こんにちは。花祭窯おかみ/アートエデュケーターふじゆりです。
万年筆初心者、楽しんでいます。
「万年筆デビュー」でブログを書いてからもうすぐ一年。齢五十にしてのデビューはスロースタートではありましたが、もともと「紙とペン」を愛する者としては、日常的に万年筆登場の機会が多く、毎日楽しく使っています。写真は藤吉憲典の作ったアッシュトレイ(灰皿)をペントレイに見立てて置いてみたところ。
一本目はネットショップで手に入れましたが、使い始めてすぐに「ちょっとした疑問」がいくつも出てきました。

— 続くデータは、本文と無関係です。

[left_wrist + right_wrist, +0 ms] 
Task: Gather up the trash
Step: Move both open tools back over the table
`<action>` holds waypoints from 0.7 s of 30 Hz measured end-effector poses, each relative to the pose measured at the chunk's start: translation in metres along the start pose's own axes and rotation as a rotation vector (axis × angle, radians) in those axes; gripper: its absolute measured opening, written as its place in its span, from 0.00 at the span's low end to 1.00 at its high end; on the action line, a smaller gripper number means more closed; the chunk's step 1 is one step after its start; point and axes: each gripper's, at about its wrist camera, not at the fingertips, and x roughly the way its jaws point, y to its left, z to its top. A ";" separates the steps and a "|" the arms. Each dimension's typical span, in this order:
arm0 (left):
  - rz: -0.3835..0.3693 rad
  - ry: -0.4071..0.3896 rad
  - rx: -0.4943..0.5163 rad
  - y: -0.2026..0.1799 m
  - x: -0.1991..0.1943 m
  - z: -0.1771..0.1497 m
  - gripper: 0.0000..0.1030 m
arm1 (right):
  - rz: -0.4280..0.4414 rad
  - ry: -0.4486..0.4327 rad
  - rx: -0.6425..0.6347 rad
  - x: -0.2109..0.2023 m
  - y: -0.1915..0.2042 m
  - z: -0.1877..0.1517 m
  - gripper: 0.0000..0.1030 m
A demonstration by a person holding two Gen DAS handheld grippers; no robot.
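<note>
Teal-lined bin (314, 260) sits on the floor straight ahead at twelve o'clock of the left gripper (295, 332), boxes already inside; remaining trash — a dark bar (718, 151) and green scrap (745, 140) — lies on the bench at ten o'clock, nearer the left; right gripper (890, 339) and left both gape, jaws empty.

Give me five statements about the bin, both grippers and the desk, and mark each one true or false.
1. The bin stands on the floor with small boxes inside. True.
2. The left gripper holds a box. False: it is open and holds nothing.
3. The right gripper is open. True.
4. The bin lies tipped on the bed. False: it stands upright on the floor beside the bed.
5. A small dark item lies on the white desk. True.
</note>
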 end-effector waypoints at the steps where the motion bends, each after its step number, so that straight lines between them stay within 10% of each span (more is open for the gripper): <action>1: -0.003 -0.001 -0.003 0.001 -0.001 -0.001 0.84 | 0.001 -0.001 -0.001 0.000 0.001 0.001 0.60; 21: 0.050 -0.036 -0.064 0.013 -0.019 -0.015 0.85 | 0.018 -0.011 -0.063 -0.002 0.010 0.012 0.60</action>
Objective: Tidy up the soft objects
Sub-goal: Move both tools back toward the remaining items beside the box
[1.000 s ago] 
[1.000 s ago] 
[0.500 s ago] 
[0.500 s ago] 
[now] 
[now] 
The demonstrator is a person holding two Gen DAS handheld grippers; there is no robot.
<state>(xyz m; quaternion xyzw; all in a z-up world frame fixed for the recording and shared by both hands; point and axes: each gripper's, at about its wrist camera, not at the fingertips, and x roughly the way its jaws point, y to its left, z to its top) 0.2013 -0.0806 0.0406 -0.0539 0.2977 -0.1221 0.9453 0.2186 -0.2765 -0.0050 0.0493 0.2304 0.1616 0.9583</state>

インクはカートリッジが良いのかボトルインクが良いのか、メーカーごとにインクの違いがあるのか、という初歩的なところからはじまり、手入れの方法(=洗い方)、ペン先の太さやインクの色の選び方など…。
本やメーカーのサイト、専門店のサイトなどで調べはじめると、まあ奥の深いこと。一過言ある方々の記事は「万年筆愛」にあふれるものばかり。筆記用具マニアが夢中になる世界がここにもあることに、遅ればせながら気づいたところです。
とはいえ、わたしの持つ疑問は初歩的なものばかり。聞いた方が早いかも!ということで、二本目購入は近くの文具屋さんに足を運び、店員さんにご指南いただくことに。万年筆に詳しい店員さんが一人いらっしゃって、「まだ一本目を使いはじめたばかりで」と申告すると、ちょっとした疑問にも丁寧に答えてくださいました。ガラスケースから取り出した万年筆を目の前で分解しながら説明してくださり、インクの色とペン先を変えながら、字の太さや色の出方を紙に書いて見せてくださり、とてもありがたかったです。
おかげさまで、ペン先の太さ、持った時の重さなど、一本目とは異なるタイプのお手頃価格の万年筆をゲットすることができました。アナログ世代のわたしとしては、やはり実物を見て触りながら説明していただくとわかりやすいです。初歩的な疑問が解消されると、さらに楽しみが広がりそうです。万年筆本体についても、インクについても、「次はこういうのが欲しいな」とイメージも湧いてきます。
残念ながら、その文具屋さんは昨年末で閉店してしまいました。貴重なご近所文化資産が失われてしまった感じがしています。「町の本屋さん」がどんどん減っているのと同様に、「町の文具屋さん」が生き残っていけるかどうかもまた、その地域にそのような文化を愛する人がどれだけ存在するかにかかっていますね。
かくいうわたしも、その文具屋さんに頻繁に足を運んだとは言えませんでした。ずっとそこにあって欲しいお店には、できるだけ足を運ぶことこそがその意思表示。一人の力でどうにかなるものではないと分かっていますが、その積み重ねも大切よね、と。万年筆を手にするたびに思う今日この頃です。